New Zealand Journal of Ecology (2023) 47(1): 3548

Poorly designed biodiversity loss-gain models facilitate biodiversity loss in New Zealand

Forum Article
Ilse Corkery 1*
Laurence P. Barea 2
Justyna Giejsztowt 3
Fleur J.F. Maseyk 4
Cassie Mealey 5
  1. Department of Conservation, South End Avenue, Raumanga, Whangārei 0110
  2. Department of Conservation, 73 Rostrevor Street, Hamilton Central, Hamilton 3204
  3. Wildlands, 238 Annex Road, Middleton, Christchurch 8024
  4. The Catalyst Group, Queens Wharf Business Centre 1 Queens Wharf, Wellington 6140
  5. Department of Conservation, 10 Sewell Street, Hokitika 7810
*  Corresponding author

Biodiversity offsetting and compensation proposals are routinely employed through the resource consenting process to address development-induced indigenous biodiversity losses in Aotearoa/New Zealand. Determining the quantum of demonstrable biodiversity gain required to adequately account for development induced losses is a fundamental component of designing a biodiversity offset. However, trading biodiversity is complex and must account for substantial uncertainties. Therefore, biodiversity offset models that account for losses and gains are a necessary tool for determining the adequacy of an offset proposal. Yet there is currently no accepted standard approach to loss-gain calculations.

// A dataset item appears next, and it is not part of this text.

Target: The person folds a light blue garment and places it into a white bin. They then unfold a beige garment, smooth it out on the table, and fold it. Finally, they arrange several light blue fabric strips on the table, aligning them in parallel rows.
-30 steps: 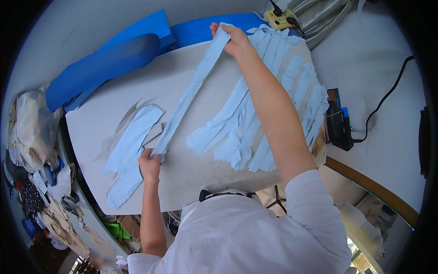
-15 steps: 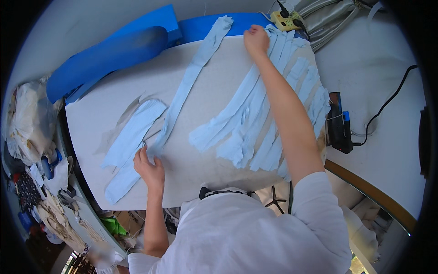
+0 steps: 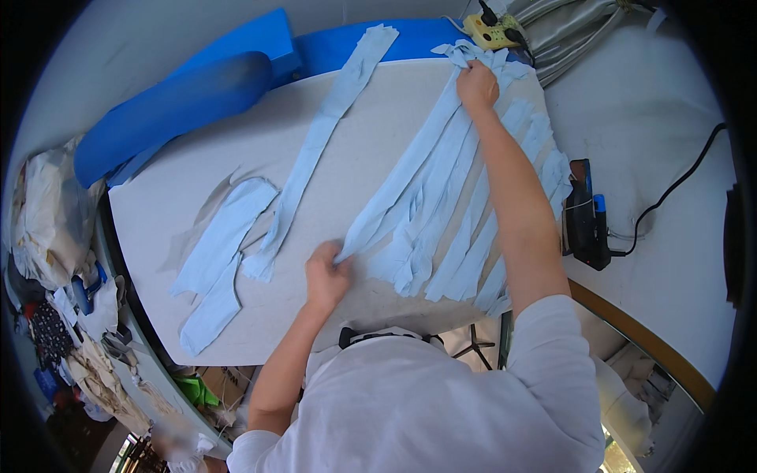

Models of insufficient ecological and mathematical robustness can perpetuate systematic biodiversity losses and distract decision-makers from discussions regarding real-world ecological consequences of development. We discuss these issues and present a case study to demonstrate how poorly designed biodiversity models that are currently in use in Aotearoa/New Zealand facilitate biodiversity loss. Model development and implementation has been hampered by a tension between competing requirements: (1) simple models that are user-friendly and not resource intensive to parameterise, and (2) models that are sufficiently complex to represent ecological values at an appropriate resolution. It is imperative that newly developed models adhere to standards employed in other ecological modelling domains to curb current and future biodiversity loss. Ecological practitioners and decision-makers are often unable to assess the quality of models and a lack of guidance and oversight of biodiversity offset modelling by the wider ecological and academic community is evident. We conclude that biodiversity offset modelling is a critical research area and that advancements within this space are urgently needed to halt ongoing biodiversity declines.